What is expected: The first line of the entries and each line after it, through the one that contains "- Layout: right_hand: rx", are to be duplicated exactly; no picture belongs in the copy.

Information provided:
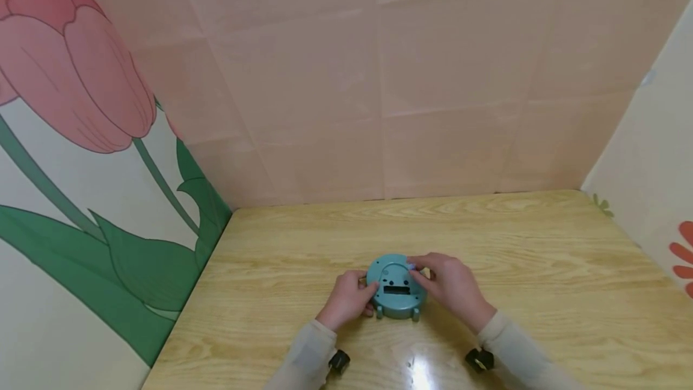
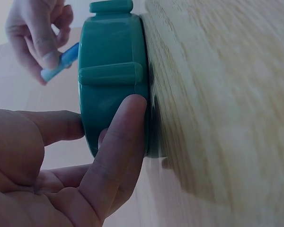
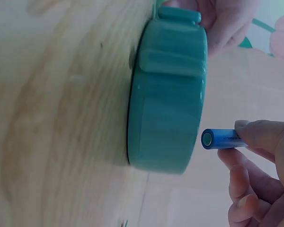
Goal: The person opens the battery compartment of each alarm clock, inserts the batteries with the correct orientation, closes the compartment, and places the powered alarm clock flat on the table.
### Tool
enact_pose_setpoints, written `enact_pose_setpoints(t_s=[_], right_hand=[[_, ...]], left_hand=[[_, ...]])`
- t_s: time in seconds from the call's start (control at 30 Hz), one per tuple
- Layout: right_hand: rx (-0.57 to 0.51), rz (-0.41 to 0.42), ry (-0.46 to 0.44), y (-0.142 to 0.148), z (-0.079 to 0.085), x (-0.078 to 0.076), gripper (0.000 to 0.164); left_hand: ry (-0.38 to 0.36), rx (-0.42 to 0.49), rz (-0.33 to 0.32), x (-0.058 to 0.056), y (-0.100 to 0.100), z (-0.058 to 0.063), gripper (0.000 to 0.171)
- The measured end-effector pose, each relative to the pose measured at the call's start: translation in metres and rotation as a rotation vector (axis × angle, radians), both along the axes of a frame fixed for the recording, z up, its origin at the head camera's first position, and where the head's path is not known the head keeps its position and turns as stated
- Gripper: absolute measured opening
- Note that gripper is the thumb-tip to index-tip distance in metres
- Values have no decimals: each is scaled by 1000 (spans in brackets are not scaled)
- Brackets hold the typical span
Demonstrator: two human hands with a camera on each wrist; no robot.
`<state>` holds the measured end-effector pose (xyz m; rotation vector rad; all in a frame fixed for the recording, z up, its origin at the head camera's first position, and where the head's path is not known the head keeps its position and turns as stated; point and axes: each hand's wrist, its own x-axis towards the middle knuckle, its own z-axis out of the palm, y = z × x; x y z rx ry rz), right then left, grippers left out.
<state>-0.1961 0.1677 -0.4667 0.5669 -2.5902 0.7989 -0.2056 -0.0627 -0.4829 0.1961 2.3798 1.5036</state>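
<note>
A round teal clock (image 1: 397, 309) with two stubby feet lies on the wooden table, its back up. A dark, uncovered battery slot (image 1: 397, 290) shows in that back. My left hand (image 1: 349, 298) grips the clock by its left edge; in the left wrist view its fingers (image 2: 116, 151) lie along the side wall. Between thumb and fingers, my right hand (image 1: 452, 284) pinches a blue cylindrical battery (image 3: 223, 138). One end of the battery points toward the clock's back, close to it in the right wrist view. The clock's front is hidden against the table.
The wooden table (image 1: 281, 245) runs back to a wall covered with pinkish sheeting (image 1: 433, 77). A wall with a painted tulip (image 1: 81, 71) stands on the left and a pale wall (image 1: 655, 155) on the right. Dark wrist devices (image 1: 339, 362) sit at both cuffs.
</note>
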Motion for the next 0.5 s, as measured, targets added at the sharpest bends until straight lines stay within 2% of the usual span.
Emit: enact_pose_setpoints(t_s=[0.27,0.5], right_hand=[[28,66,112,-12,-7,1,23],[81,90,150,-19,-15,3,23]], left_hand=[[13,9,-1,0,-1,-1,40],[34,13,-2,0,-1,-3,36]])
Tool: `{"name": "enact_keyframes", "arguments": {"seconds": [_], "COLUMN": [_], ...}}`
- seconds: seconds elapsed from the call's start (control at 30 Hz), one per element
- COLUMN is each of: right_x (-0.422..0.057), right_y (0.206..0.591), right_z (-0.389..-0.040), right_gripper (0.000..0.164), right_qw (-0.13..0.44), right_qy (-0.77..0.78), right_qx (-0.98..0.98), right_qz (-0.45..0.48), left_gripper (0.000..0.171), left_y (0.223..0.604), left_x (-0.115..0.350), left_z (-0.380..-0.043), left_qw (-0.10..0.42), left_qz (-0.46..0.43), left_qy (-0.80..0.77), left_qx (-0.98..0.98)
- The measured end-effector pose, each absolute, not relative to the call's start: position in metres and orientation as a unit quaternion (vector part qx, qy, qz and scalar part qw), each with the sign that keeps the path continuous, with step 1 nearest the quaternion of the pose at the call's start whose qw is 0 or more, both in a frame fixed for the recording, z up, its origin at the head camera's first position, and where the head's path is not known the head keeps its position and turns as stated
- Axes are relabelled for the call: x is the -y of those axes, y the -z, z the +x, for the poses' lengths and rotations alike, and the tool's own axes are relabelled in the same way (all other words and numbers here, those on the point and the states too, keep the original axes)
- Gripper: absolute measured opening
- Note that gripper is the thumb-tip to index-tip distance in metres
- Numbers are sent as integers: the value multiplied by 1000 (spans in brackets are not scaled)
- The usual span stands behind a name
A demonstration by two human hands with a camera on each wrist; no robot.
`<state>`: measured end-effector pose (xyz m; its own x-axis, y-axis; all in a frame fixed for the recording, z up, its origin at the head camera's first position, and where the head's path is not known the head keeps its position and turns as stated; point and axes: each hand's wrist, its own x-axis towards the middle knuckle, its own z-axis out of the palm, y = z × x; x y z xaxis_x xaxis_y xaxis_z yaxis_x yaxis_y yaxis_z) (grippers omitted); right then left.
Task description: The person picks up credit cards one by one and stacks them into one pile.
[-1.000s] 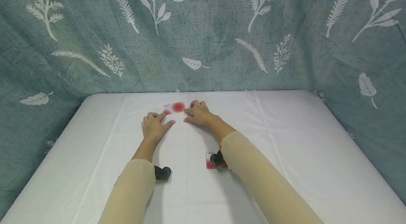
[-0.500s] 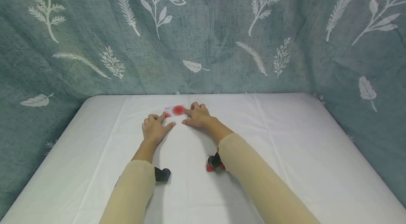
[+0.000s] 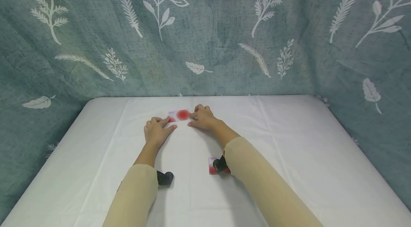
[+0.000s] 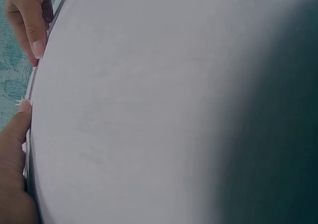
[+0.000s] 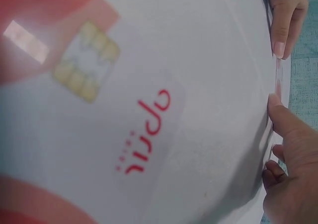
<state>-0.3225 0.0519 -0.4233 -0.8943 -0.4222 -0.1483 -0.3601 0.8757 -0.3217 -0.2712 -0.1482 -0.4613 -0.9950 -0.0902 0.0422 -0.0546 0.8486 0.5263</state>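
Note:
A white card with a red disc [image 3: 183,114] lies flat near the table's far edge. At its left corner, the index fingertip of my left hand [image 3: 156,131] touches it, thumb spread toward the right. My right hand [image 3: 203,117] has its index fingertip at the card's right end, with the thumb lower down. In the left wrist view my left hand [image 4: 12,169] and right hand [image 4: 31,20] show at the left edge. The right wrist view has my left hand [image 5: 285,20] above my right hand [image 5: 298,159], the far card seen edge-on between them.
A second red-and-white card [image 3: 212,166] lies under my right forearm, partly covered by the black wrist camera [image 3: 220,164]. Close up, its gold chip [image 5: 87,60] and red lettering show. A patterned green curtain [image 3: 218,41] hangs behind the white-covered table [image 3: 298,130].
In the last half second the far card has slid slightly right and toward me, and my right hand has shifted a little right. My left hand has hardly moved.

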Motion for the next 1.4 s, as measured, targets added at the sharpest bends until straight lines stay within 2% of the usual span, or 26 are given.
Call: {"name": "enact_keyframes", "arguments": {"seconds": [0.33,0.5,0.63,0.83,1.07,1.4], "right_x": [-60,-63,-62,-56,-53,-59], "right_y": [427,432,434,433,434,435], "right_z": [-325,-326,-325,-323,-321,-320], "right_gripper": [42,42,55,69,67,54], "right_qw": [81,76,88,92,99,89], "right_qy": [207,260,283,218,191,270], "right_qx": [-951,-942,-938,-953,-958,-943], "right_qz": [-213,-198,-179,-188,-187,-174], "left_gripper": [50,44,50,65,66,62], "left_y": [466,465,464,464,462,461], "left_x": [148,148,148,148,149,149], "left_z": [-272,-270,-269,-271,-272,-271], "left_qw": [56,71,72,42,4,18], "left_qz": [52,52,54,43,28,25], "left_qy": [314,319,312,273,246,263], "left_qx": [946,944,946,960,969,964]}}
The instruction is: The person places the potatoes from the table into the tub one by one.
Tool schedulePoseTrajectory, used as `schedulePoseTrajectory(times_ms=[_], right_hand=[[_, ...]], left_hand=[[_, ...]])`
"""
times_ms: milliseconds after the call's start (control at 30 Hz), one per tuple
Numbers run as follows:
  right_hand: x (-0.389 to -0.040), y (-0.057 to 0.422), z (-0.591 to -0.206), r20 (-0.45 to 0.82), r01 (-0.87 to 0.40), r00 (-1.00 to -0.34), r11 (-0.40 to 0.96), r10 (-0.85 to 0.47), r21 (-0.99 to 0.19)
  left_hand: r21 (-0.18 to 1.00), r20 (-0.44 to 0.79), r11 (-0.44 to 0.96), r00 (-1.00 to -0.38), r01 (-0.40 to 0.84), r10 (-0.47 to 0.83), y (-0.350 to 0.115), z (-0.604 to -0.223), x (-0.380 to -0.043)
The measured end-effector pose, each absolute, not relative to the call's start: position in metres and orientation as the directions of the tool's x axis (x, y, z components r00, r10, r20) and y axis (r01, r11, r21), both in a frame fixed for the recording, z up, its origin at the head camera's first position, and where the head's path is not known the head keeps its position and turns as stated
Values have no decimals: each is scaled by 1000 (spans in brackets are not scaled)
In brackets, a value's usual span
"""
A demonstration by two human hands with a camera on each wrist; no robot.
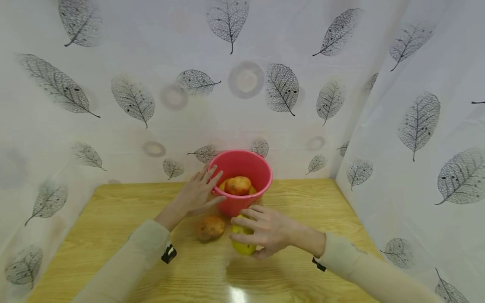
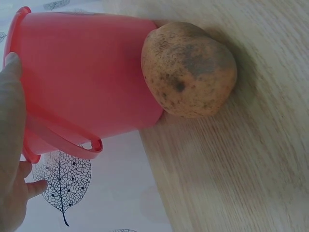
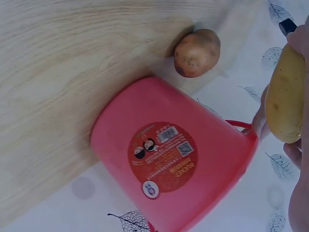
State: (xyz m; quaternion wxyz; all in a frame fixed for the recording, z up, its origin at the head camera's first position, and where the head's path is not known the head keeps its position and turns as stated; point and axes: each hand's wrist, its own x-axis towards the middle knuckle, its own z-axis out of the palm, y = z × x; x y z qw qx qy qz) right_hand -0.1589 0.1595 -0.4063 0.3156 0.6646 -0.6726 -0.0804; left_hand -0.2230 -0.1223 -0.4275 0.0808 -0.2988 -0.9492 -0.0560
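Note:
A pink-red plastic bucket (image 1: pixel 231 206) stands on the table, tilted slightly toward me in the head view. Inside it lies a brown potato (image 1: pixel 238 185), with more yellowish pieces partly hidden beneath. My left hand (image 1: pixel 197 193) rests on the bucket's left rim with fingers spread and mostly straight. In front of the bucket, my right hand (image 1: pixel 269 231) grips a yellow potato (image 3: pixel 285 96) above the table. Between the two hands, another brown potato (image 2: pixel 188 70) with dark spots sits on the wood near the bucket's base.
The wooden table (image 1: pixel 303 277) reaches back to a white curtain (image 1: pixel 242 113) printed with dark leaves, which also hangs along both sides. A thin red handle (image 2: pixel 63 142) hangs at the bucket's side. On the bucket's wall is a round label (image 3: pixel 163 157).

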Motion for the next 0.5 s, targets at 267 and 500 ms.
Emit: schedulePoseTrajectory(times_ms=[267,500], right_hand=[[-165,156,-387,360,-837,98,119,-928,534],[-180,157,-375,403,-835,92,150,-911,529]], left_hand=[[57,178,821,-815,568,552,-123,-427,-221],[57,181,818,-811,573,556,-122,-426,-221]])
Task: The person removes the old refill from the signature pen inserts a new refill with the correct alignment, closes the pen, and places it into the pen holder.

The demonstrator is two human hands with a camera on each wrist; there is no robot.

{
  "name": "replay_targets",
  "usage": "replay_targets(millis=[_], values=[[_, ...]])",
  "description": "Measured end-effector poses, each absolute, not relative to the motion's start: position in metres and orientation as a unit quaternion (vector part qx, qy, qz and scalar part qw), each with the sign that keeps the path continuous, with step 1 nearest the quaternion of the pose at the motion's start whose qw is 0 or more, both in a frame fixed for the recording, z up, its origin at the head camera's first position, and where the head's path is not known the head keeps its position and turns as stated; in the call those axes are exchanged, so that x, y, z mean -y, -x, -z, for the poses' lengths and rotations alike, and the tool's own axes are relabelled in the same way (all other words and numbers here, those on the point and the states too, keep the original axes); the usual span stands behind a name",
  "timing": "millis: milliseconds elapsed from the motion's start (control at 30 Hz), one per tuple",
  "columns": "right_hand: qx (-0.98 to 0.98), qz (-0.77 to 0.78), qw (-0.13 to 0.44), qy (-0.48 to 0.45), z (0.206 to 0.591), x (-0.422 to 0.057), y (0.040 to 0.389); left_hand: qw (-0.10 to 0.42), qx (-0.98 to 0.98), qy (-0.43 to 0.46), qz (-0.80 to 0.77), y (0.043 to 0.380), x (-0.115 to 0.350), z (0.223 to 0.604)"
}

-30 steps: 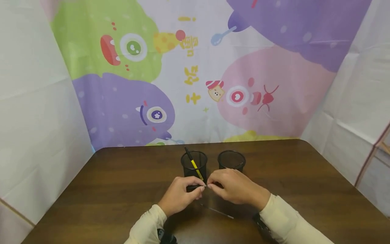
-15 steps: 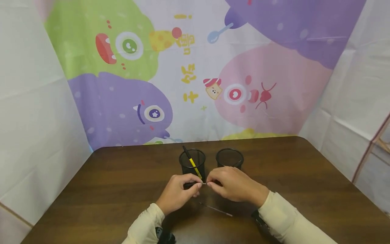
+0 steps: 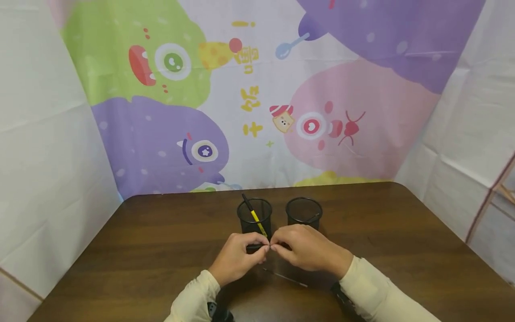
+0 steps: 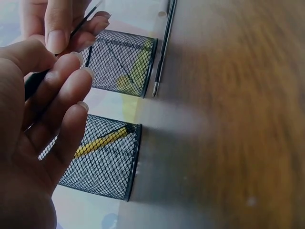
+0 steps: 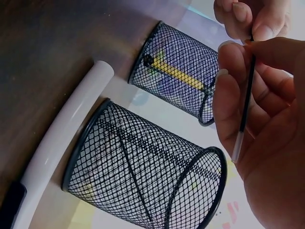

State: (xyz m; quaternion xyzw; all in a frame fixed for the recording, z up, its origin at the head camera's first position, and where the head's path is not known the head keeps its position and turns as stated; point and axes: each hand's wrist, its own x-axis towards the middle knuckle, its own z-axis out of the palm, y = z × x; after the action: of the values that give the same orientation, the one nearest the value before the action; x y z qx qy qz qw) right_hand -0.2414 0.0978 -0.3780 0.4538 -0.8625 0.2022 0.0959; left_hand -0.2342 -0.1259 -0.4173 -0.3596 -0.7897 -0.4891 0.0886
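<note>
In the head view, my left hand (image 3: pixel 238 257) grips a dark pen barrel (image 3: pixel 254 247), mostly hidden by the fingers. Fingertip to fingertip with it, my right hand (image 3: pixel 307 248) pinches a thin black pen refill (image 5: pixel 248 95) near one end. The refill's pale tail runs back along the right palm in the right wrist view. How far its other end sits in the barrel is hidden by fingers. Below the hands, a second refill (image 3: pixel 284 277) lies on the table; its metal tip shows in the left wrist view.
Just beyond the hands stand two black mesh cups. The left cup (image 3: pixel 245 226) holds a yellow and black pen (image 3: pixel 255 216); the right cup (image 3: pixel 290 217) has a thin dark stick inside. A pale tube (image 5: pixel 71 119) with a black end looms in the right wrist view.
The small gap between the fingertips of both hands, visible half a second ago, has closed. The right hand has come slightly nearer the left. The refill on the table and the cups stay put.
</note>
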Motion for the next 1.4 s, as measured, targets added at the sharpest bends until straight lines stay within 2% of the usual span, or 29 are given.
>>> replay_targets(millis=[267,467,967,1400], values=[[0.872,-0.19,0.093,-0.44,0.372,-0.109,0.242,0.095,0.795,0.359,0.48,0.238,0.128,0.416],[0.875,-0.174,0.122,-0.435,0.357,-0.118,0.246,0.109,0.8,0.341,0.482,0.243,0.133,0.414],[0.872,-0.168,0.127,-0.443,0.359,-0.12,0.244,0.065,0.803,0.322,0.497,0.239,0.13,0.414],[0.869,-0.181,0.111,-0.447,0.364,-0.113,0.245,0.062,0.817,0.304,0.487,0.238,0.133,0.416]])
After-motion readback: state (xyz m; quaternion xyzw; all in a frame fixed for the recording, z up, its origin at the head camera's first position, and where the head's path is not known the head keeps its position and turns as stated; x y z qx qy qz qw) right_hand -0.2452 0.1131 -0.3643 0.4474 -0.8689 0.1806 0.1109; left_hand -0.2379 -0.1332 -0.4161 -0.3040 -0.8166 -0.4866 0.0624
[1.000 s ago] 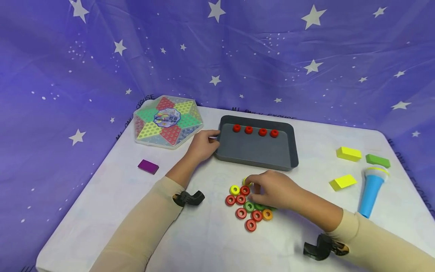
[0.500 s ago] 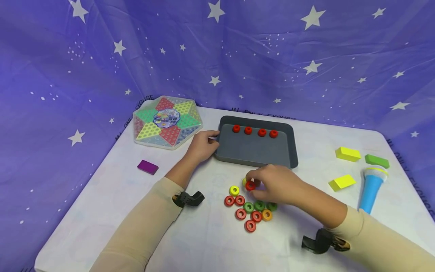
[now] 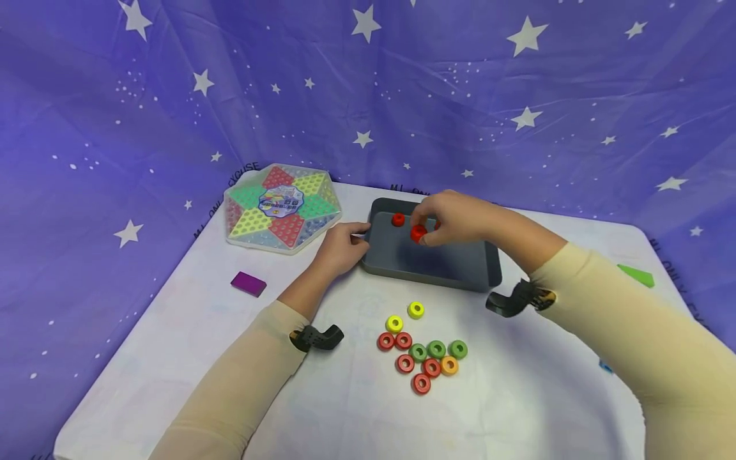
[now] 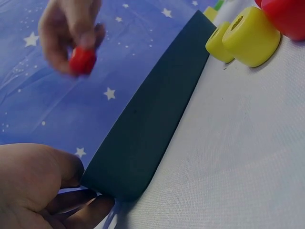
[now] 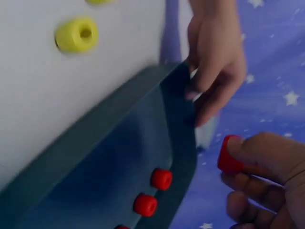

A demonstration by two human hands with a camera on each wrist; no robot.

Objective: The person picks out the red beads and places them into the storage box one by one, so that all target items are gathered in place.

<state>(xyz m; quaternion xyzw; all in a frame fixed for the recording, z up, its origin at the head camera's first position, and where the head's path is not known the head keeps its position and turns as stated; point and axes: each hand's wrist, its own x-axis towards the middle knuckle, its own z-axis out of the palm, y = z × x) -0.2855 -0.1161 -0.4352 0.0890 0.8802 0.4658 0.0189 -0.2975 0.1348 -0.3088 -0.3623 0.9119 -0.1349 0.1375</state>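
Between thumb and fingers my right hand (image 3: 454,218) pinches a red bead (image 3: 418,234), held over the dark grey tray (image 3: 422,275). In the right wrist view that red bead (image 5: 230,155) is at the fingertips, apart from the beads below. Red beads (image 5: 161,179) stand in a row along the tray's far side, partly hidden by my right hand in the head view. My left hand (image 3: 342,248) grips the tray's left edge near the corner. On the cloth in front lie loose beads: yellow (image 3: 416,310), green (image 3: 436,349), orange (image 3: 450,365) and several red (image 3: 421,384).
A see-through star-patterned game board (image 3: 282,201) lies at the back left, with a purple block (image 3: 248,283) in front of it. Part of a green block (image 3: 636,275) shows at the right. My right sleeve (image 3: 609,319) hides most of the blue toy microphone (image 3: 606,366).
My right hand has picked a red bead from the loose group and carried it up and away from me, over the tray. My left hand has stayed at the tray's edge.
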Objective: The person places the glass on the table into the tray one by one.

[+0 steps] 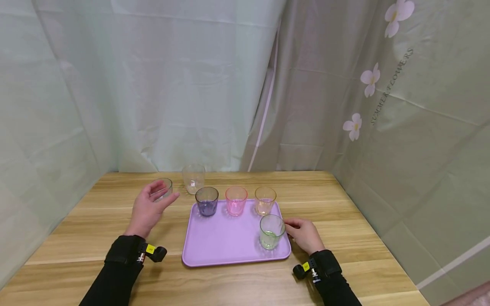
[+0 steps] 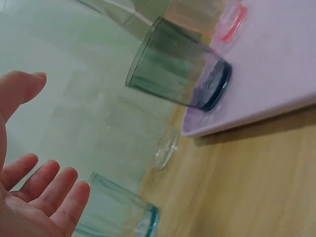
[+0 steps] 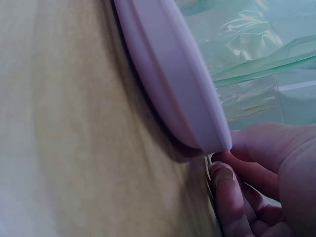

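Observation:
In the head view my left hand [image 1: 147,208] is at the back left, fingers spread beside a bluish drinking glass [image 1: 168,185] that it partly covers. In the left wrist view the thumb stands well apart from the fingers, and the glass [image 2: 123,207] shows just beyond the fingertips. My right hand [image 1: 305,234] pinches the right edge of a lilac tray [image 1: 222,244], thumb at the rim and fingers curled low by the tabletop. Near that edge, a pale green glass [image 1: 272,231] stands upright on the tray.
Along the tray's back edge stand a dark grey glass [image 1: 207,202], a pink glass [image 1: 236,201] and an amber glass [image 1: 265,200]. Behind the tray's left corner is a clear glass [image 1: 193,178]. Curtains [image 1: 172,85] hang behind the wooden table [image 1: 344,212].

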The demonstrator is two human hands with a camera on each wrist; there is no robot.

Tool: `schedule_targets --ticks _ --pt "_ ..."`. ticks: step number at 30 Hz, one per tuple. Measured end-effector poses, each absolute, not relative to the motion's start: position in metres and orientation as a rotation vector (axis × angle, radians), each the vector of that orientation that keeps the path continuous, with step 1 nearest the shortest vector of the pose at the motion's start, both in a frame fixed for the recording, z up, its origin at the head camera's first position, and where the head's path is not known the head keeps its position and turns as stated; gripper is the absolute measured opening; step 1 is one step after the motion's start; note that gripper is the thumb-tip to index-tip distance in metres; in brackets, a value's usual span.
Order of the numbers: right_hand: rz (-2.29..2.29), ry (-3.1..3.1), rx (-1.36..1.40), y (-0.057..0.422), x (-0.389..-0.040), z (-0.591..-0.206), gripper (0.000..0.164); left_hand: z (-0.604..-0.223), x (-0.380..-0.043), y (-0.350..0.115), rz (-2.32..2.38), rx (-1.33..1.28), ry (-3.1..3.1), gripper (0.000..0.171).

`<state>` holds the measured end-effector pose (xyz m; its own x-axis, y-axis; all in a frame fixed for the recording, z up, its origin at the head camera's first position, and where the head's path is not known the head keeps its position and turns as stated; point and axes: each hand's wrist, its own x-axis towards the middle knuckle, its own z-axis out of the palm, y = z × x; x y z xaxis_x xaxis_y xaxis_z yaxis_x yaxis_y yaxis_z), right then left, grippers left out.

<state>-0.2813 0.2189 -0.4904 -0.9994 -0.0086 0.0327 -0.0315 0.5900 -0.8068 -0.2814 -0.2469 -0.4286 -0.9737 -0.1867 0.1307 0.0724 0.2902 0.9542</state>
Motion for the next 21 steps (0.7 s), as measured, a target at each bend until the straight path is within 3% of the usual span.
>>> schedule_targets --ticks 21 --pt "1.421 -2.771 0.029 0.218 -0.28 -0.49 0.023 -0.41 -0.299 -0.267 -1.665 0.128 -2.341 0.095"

Solution for this task:
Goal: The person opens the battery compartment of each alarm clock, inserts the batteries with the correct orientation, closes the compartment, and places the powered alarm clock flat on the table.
### Tool
enact_pose_setpoints, written `enact_pose_setpoints(t_s=[_], right_hand=[[_, ...]], left_hand=[[_, ...]])`
- t_s: time in seconds from the call's start (control at 30 Hz), one per tuple
- Layout: right_hand: rx (-0.57 to 0.51), rz (-0.41 to 0.42), ry (-0.46 to 0.44), y (-0.142 to 0.148), z (-0.079 to 0.085), x (-0.078 to 0.076), gripper (0.000 to 0.164); left_hand: ry (-0.38 to 0.36), rx (-0.42 to 0.49), rz (-0.33 to 0.32), x (-0.058 to 0.056), y (-0.100 to 0.100), z (-0.058 to 0.063), gripper (0.000 to 0.171)

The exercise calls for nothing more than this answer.